(Instructions for the task) Look below for the line containing "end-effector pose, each"; from there, print each line exactly up to and including the line containing "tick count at", and stop.

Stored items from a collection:

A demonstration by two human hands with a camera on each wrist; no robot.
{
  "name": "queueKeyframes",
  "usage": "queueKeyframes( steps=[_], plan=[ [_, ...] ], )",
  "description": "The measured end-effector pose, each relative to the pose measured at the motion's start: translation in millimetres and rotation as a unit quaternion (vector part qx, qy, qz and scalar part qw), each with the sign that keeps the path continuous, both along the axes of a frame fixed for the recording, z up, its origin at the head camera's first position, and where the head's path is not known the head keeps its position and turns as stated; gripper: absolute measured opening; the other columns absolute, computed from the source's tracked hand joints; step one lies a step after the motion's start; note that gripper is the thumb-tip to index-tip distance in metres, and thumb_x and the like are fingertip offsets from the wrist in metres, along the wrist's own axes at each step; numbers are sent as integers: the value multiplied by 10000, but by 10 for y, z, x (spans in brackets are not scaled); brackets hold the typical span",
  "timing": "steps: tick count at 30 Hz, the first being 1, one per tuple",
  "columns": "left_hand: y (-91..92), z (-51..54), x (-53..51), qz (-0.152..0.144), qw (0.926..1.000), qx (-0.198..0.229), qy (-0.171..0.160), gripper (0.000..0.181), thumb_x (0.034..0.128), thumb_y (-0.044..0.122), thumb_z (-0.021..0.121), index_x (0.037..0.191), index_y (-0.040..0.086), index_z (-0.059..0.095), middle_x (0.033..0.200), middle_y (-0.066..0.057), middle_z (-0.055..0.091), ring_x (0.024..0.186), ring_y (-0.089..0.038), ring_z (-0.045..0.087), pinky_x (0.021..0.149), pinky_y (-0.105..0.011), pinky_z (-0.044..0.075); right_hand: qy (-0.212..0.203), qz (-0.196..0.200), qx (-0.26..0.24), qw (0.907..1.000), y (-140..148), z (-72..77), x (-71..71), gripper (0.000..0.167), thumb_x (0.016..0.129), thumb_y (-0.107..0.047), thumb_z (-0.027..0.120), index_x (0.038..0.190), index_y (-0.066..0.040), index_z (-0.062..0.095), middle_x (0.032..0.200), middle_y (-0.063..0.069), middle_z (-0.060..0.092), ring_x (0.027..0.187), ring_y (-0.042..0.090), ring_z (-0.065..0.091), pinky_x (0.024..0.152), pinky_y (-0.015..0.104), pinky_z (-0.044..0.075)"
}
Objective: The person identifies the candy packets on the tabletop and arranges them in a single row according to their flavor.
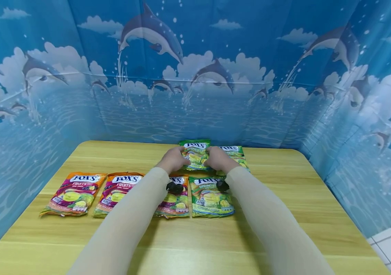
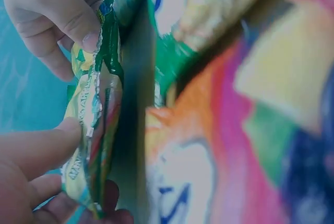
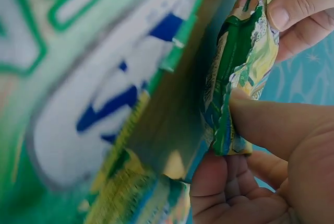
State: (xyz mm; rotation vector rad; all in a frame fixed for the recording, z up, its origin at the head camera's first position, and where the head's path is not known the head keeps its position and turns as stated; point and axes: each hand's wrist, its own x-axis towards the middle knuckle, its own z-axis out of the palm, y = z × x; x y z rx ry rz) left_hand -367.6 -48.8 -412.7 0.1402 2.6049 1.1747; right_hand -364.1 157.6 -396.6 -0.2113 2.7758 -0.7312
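In the head view, the held green bag (image 1: 195, 157) was behind the front green bag (image 1: 212, 200), which lay on the counter (image 1: 302, 187); the left hand (image 1: 174, 159) pinched one side and the right hand (image 1: 218, 158) the other. Another green bag (image 1: 238, 154) lay behind and to the right of the front green bag, and three orange-and-purple bags (image 1: 114, 194) formed a row to its left. In the left wrist view, both grips pinched the held green bag between thumbs and fingers. The right wrist view showed the same pinch; the bag was perhaps lifted, though blur made that uncertain.
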Motion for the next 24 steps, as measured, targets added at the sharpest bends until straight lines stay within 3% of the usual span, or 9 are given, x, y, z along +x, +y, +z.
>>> queueKeyframes(
  steps=[2, 4, 7, 9, 12, 16, 20, 22, 24],
  plan=[
    [15, 50, 43, 103, 9996, 257, 63, 760, 993, 265, 749, 1650, 189, 374, 1664, -76, 431, 861, -245, 582, 814, -438, 527, 90, 100, -53, 9999, 42, 51, 30, 752, 1010, -182, 727, 1641, -41, 344, 1608, 194, 481, 1392, 347, 560, 1052, 482, 532],
    [36, 112, 94, 155, 9985, 493, 182, 748, 989, 250, 755, 1640, 195, 391, 1645, -76, 455, 848, -228, 565, 803, -431, 528, 189, 200, -96, 9996, 104, 107, 62, 751, 1006, -184, 728, 1637, -33, 349, 1571, 210, 514, 1380, 355, 563, 1027, 479, 542],
    [82, 203, 181, 141, 9955, 830, 424, 728, 980, 236, 768, 1620, 199, 424, 1622, -88, 472, 1107, -266, 632, 930, -462, 561, 248, 234, -247, 9991, 225, 194, 126, 751, 999, -188, 734, 1634, -43, 361, 1499, 221, 553, 1287, 370, 590, 969, 473, 549],
    [124, 255, 245, 68, 9930, 1028, 578, 722, 977, 230, 773, 1613, 204, 432, 1620, -84, 465, 1364, -299, 550, 1037, -492, 537, 222, 185, -434, 9986, 322, 260, 181, 757, 994, -191, 739, 1637, -65, 362, 1491, 222, 539, 1274, 378, 572, 935, 476, 538],
    [228, 299, 342, -54, 9892, 1272, 727, 713, 983, 222, 767, 1612, 228, 430, 1619, -70, 450, 1429, -319, 504, 1045, -499, 530, 129, 66, -760, 9970, 489, 340, 294, 782, 987, -203, 744, 1651, -101, 343, 1552, 225, 479, 1354, 410, 518, 938, 490, 533],
    [402, 333, 467, -215, 9854, 1462, 845, 707, 990, 216, 761, 1610, 266, 425, 1618, -38, 442, 1037, -245, 647, 784, -398, 554, 4, -19, -1083, 9941, 713, 417, 460, 830, 980, -228, 749, 1672, -133, 300, 1670, 211, 352, 1512, 434, 378, 1010, 522, 538],
    [595, 365, 593, -405, 9822, 1664, 768, 782, 975, 196, 780, 1633, 275, 366, 1583, -51, 444, 572, -204, 476, 540, -338, 459, -80, -53, -1186, 9929, 950, 462, 624, 842, 986, -264, 748, 1679, -149, 285, 1693, 217, 302, 1520, 451, 355, 1020, 529, 542],
    [683, 379, 653, -516, 9822, 1657, 718, 855, 959, 204, 798, 1656, 286, 311, 1599, -59, 427, 661, -194, 557, 577, -345, 476, -51, -71, -1151, 9933, 1066, 475, 713, 839, 986, -283, 749, 1678, -159, 292, 1682, 230, 309, 1467, 453, 423, 992, 538, 551],
    [765, 375, 705, -661, 9825, 1612, 653, 925, 945, 219, 815, 1677, 302, 255, 1654, -45, 384, 900, -211, 651, 669, -378, 506, 7, -69, -1101, 9939, 1169, 489, 813, 831, 988, -295, 748, 1675, -161, 300, 1670, 244, 317, 1417, 458, 475, 972, 545, 557]
  ],
)
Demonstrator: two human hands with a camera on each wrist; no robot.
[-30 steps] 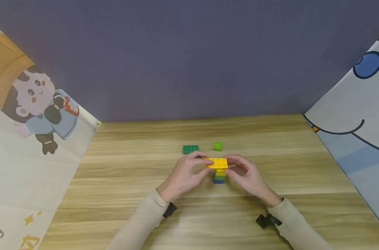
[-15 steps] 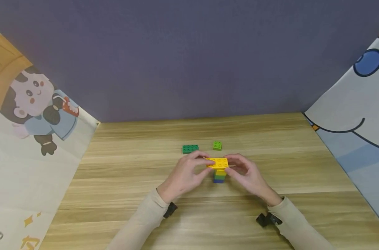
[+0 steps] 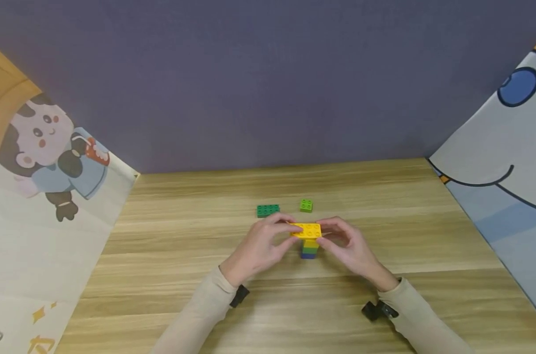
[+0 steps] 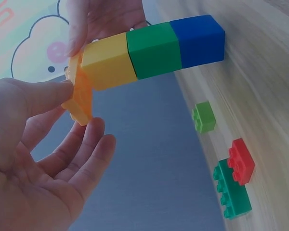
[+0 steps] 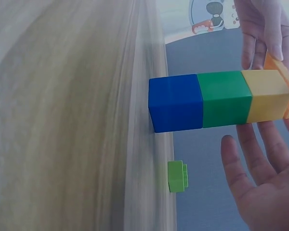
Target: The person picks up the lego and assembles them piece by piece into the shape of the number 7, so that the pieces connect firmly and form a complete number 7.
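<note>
A tower of three blocks stands on the table, with a blue block (image 5: pixel 176 103) at the bottom, a green block (image 5: pixel 226 98) in the middle and a yellow block (image 5: pixel 269 98) above. Across its top lies a flat yellow brick (image 3: pixel 311 230) with studs facing up, overhanging to the left. My left hand (image 3: pixel 261 246) pinches the left end of this flat brick between thumb and fingers. At the right end, my right hand (image 3: pixel 349 248) pinches it too. Whether the flat brick sits fully down on the yellow block, I cannot tell.
Behind the tower lie a dark green brick (image 3: pixel 268 211) and a small light green brick (image 3: pixel 306 205). A red brick (image 4: pixel 241 161) beside the dark green one shows in the left wrist view. A dark wall (image 3: pixel 276 98) rises at the table's (image 3: pixel 183 191) back edge.
</note>
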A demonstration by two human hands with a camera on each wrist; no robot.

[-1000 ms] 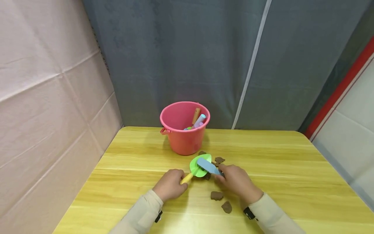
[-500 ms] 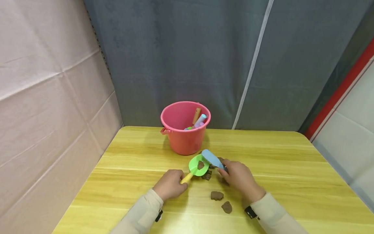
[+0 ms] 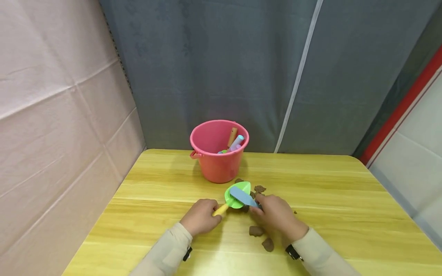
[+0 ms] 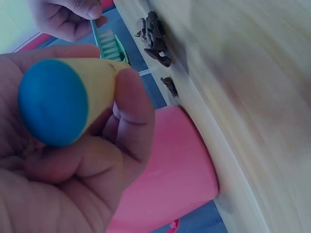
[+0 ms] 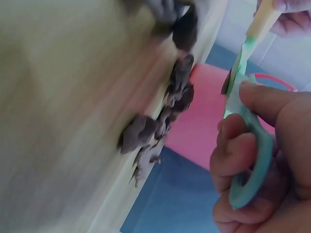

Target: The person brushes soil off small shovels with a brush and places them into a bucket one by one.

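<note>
My left hand point(image 3: 201, 217) grips the yellow handle of a green toy shovel point(image 3: 246, 186), whose leaf-shaped blade is over the table's middle. The handle's blue end cap point(image 4: 53, 103) faces the left wrist view. My right hand point(image 3: 277, 215) holds a light-blue brush point(image 3: 242, 196), its head across the blade with bristles down. A loop forms the brush's handle point(image 5: 264, 148) in the right wrist view. A dark brown lump point(image 5: 226, 82) shows at the blade in that view; in the head view the brush hides the blade's middle. Brown clay-like pieces point(image 3: 259, 189) lie close by.
Just behind the shovel stands a pink bucket point(image 3: 220, 166) with several handled tools point(image 3: 236, 142) inside. Two brown lumps, one point(image 3: 256, 230) farther and one point(image 3: 268, 244) nearer, lie between my forearms. A grey curtain point(image 3: 214, 69) hangs behind the wooden table point(image 3: 328, 191).
The brush moved right and up off the blade, baring a brown lump in it, then came back left and down over the blade. My left hand and the shovel barely shifted.
</note>
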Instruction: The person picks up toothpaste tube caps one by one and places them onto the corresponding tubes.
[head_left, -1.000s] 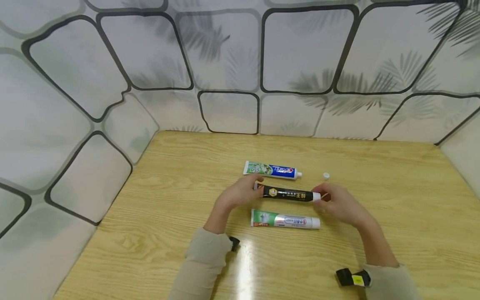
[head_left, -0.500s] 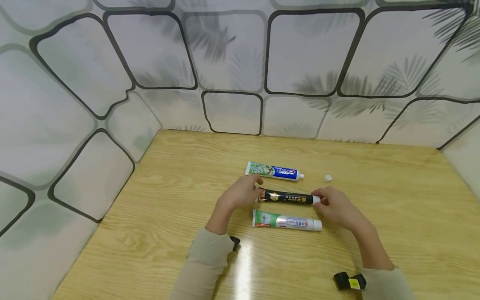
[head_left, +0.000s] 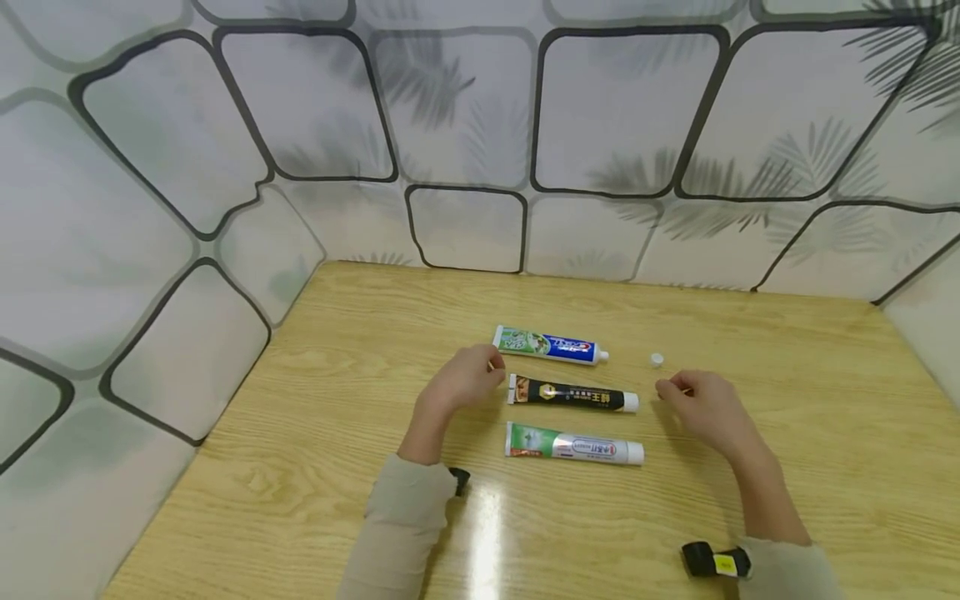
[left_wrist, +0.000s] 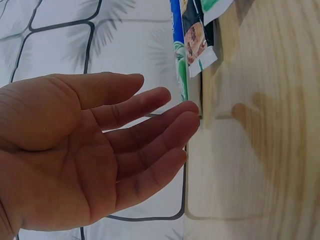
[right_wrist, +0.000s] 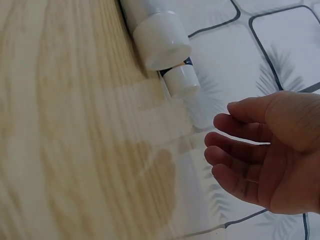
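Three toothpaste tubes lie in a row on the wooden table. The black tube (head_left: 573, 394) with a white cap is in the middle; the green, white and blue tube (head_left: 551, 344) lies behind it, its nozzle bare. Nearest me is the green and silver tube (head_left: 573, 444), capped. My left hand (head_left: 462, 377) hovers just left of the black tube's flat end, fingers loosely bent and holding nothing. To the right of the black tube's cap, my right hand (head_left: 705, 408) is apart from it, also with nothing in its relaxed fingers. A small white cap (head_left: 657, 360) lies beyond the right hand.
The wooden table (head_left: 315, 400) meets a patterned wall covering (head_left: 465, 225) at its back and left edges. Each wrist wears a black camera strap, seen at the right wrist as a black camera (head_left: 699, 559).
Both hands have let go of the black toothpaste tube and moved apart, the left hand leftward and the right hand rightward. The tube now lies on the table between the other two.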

(Task answer)
  "description": "The measured end-effector pose, each relative to the pose measured at the motion's start: translation in millimetres and rotation as a unit quaternion (vector part qx, qy, qz and scalar part qw), each with the sign that keeps the path continuous, both along the axes of a frame fixed for the recording, z up, its origin at the head camera's first position, and where the head's path is not known the head keeps its position and turns as stated; gripper: absolute measured opening; the other columns absolute, computed from the source's tracked hand joints; step one lies a step after the motion's start; note that gripper is the thumb-tip to index-tip distance in metres, and thumb_x and the like are fingertip offsets from the wrist in metres, along the wrist's own axes at each step; numbers are sent as integers: the value multiplied by 10000, but by 10 for y, z, x (spans in brackets are not scaled); brackets hold the typical span",
  "timing": "steps: tick count at 30 Hz, the first being 1, one per tuple",

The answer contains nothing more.